DIRECTIONS. Which lines in the listing below contain the word "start"? Copy each one.

________________________

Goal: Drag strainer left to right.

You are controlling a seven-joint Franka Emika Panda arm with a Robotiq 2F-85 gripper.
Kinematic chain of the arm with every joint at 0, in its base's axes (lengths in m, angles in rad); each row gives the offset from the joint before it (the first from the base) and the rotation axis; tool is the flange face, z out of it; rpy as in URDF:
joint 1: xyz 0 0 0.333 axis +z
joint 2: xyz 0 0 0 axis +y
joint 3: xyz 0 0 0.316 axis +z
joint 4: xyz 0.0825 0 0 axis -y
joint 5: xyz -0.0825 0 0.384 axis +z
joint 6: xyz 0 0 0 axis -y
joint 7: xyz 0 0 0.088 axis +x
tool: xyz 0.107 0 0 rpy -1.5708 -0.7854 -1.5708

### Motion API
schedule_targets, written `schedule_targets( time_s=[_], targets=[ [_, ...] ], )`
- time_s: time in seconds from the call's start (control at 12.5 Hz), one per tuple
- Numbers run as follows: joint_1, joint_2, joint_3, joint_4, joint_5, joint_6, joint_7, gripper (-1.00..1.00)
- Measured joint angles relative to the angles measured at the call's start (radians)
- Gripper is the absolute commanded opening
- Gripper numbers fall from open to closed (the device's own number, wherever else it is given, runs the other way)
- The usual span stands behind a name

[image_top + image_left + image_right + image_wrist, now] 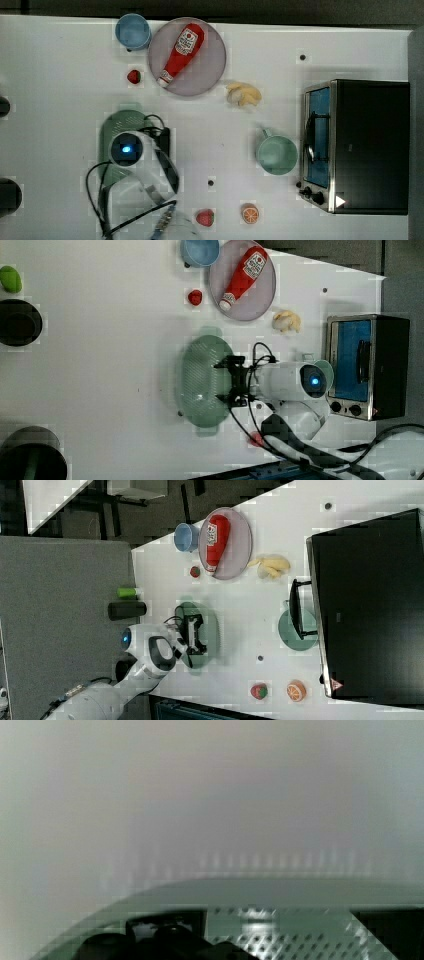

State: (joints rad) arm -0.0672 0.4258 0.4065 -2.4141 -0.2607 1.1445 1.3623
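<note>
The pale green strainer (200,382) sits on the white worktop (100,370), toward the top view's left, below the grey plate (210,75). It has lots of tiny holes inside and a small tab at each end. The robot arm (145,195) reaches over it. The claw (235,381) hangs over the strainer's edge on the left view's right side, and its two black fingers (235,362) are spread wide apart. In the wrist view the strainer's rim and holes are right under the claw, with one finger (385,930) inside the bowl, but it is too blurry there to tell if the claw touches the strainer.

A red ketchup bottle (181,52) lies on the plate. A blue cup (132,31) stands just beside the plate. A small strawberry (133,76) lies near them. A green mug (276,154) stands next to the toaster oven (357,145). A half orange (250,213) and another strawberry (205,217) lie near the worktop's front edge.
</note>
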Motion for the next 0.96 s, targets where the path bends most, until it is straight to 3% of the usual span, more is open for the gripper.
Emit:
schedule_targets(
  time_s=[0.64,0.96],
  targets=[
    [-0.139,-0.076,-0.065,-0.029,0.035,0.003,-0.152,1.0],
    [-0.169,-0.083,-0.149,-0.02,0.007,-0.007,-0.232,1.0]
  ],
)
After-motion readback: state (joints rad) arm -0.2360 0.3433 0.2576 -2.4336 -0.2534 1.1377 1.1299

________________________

EXERCISE RESPONSE.
- time_s: time in seconds from the call's start (control at 12.5 Hz), one per tuple
- Measured joint angles relative to the angles measured at the call's start (radians)

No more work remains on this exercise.